Advice for the Home Gardener from the Help Desk of the
UC Master Gardener Program of Contra Costa County
MGCC's Help Desk Response: Thank you for contacting the UC Master Gardener Program Help Desk about the issues with your precious amaryllis bulb.
Two things that we discussed when reviewing the status of your prized amaryllis:
1. The container may be too large for the bulb. Amaryllis bulbs like to be potted in narrow and shallow containers.
2. The soil in your container appears to be moist. As mentioned in our previous emails on this subject, amaryllis do not like wet feet. They like to be kept in fast draining soil and only watered when the top two inches of soil feels dry.
We suggest that you correct these issues first in order to successfully grow your bulb.
For potted amaryllis, you don't need a great quantity of potting mix, because the bulbs grow and flower best when not over-potted.
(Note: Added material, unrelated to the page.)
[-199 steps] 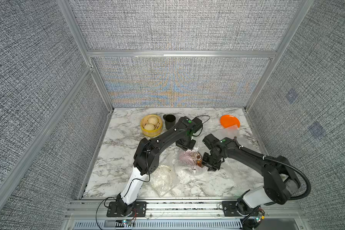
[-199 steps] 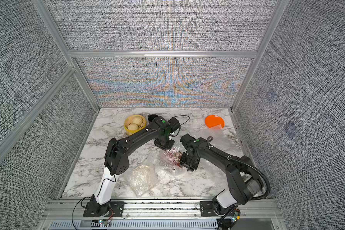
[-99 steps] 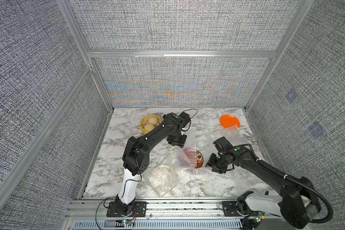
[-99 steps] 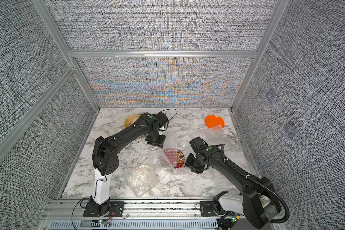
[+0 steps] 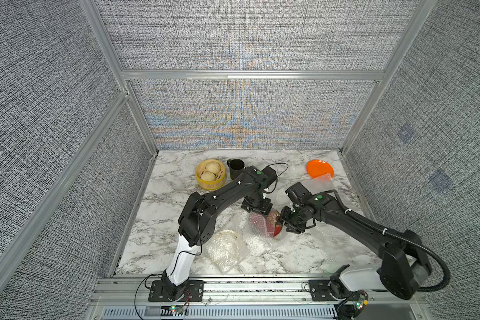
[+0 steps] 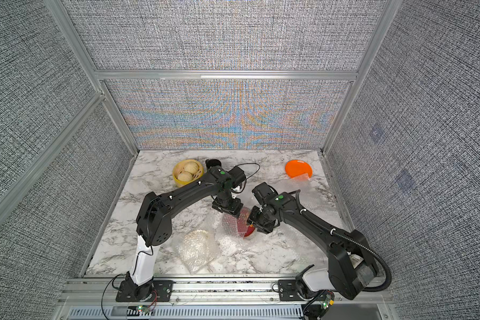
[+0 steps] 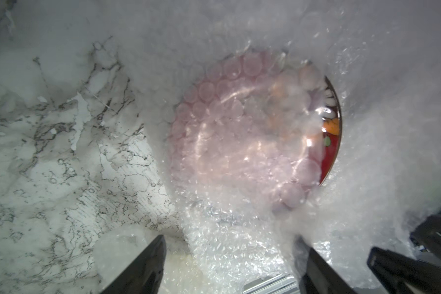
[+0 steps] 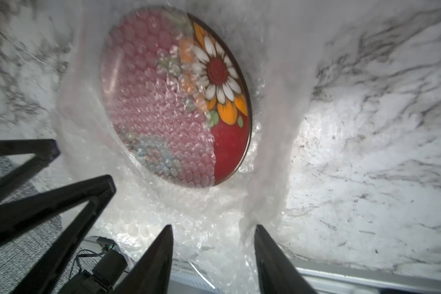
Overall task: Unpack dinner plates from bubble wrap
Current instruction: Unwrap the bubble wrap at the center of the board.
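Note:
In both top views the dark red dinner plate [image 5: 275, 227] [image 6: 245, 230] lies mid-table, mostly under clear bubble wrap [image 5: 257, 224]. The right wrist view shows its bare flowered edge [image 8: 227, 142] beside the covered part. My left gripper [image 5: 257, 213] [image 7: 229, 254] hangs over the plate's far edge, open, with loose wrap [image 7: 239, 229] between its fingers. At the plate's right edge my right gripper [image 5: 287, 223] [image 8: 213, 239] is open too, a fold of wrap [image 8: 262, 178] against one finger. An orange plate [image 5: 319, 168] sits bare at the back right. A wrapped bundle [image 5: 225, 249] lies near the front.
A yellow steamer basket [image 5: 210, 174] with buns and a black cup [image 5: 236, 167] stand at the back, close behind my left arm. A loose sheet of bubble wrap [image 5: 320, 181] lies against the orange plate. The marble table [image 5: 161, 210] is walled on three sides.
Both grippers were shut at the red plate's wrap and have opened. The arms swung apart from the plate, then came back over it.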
A 4-inch bulb only needs a pot 6 inches wide by 6 inches deep. The top one-third of the bulb should not be covered with soil, but left bare and protruding above the soil. As the bulb grows, move it gradually to larger pots, but still with a pot not much larger than the bulb itself. This prevents over-watering and waterlogged soil, which would rot the bulb.
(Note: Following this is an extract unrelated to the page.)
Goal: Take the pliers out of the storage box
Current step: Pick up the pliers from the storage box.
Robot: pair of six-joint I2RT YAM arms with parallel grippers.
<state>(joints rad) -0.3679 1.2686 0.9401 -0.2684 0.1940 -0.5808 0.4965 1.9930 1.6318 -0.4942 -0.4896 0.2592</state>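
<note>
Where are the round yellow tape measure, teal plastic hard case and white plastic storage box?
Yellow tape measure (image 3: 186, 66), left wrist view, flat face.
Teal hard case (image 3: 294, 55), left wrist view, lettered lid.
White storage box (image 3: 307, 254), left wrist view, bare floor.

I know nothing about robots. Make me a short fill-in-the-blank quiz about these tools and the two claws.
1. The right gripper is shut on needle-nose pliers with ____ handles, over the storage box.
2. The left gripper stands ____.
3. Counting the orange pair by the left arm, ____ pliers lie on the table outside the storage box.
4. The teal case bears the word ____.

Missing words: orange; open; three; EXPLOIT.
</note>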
We identified your flying insect as a fungus gnat. They are common in poorly drained soil or soil that is constantly wet (over-watered). Fungus gnats are a type of fruit fly that unfortunately either already exist in other potted plants in your home or patio, or may have come in with a new bag of potting soil.
Most of the fungus gnat's life is spent as a larva and pupa in organic matter or soil, so the most effective control methods target these immature stages rather than attempting to directly control the mobile, short-lived adults.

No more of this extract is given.